*WHAT YOU SHOULD DO:*
Exactly the lines from the one that holds "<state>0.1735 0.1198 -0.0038" to the end of the data below: retype these and nothing else.

*EXERCISE DATA:*
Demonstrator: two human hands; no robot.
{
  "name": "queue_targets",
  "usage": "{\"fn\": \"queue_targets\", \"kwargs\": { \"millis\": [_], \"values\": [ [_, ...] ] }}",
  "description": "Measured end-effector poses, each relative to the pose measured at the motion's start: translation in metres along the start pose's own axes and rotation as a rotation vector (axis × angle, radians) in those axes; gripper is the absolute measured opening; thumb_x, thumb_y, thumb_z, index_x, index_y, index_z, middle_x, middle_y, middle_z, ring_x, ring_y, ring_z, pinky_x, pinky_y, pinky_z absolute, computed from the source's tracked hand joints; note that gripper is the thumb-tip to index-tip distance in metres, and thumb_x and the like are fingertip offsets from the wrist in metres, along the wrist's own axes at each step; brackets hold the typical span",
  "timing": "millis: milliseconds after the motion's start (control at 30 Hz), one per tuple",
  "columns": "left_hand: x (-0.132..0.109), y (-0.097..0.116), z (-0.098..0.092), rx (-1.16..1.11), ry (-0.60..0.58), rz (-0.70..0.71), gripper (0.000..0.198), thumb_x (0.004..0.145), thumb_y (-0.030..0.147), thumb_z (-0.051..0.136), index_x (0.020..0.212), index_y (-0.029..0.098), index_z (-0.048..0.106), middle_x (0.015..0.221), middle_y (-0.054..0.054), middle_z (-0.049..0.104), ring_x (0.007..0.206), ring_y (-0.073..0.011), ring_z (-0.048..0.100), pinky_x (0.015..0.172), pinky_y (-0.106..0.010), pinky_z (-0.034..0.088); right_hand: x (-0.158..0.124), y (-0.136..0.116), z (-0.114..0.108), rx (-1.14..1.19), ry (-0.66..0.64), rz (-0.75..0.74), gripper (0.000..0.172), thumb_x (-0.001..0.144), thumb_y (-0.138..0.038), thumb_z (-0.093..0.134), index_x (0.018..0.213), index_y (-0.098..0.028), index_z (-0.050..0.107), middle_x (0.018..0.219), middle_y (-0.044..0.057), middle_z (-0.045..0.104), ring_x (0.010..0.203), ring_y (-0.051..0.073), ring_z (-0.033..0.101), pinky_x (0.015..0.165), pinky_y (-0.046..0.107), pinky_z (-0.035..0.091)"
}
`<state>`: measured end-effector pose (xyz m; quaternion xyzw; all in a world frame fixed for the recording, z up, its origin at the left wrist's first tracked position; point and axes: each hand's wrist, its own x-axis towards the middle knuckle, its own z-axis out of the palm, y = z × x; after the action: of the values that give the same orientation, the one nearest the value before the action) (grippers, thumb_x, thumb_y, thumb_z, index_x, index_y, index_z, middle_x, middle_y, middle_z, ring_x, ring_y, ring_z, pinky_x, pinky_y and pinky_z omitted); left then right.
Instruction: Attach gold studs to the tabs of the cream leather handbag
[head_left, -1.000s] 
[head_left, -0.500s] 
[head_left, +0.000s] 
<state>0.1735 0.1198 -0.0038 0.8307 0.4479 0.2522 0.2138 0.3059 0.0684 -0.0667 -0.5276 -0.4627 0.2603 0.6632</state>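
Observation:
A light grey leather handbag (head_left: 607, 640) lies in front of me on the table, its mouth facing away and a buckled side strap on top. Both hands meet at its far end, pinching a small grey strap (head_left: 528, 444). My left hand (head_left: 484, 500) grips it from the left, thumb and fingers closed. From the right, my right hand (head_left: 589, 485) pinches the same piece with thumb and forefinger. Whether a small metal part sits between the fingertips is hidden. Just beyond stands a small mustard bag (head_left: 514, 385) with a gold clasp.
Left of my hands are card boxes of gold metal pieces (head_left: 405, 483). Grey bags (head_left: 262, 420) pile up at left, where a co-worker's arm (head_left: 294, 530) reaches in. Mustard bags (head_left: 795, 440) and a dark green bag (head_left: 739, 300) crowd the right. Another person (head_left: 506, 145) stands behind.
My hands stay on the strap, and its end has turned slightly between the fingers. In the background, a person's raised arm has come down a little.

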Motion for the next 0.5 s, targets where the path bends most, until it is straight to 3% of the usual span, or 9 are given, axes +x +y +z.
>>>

*SOLUTION TO THE EXERCISE:*
<state>0.1735 0.1198 -0.0038 0.8307 0.4479 0.2522 0.2138 0.3059 0.0684 -0.0667 -0.5276 -0.4627 0.2603 0.6632</state>
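Observation:
A light grey leather handbag (head_left: 607, 640) lies in front of me on the table, its mouth facing away and a buckled side strap on top. Both hands meet at its far end, pinching a small grey strap (head_left: 528, 444). My left hand (head_left: 484, 500) grips it from the left, thumb and fingers closed. From the right, my right hand (head_left: 589, 485) pinches the same piece with thumb and forefinger. Whether a small metal part sits between the fingertips is hidden. Just beyond stands a small mustard bag (head_left: 514, 385) with a gold clasp.
Left of my hands are card boxes of gold metal pieces (head_left: 405, 483). Grey bags (head_left: 262, 420) pile up at left, where a co-worker's arm (head_left: 294, 530) reaches in. Mustard bags (head_left: 795, 440) and a dark green bag (head_left: 739, 300) crowd the right. Another person (head_left: 506, 145) stands behind.
My hands stay on the strap, and its end has turned slightly between the fingers. In the background, a person's raised arm has come down a little.
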
Motion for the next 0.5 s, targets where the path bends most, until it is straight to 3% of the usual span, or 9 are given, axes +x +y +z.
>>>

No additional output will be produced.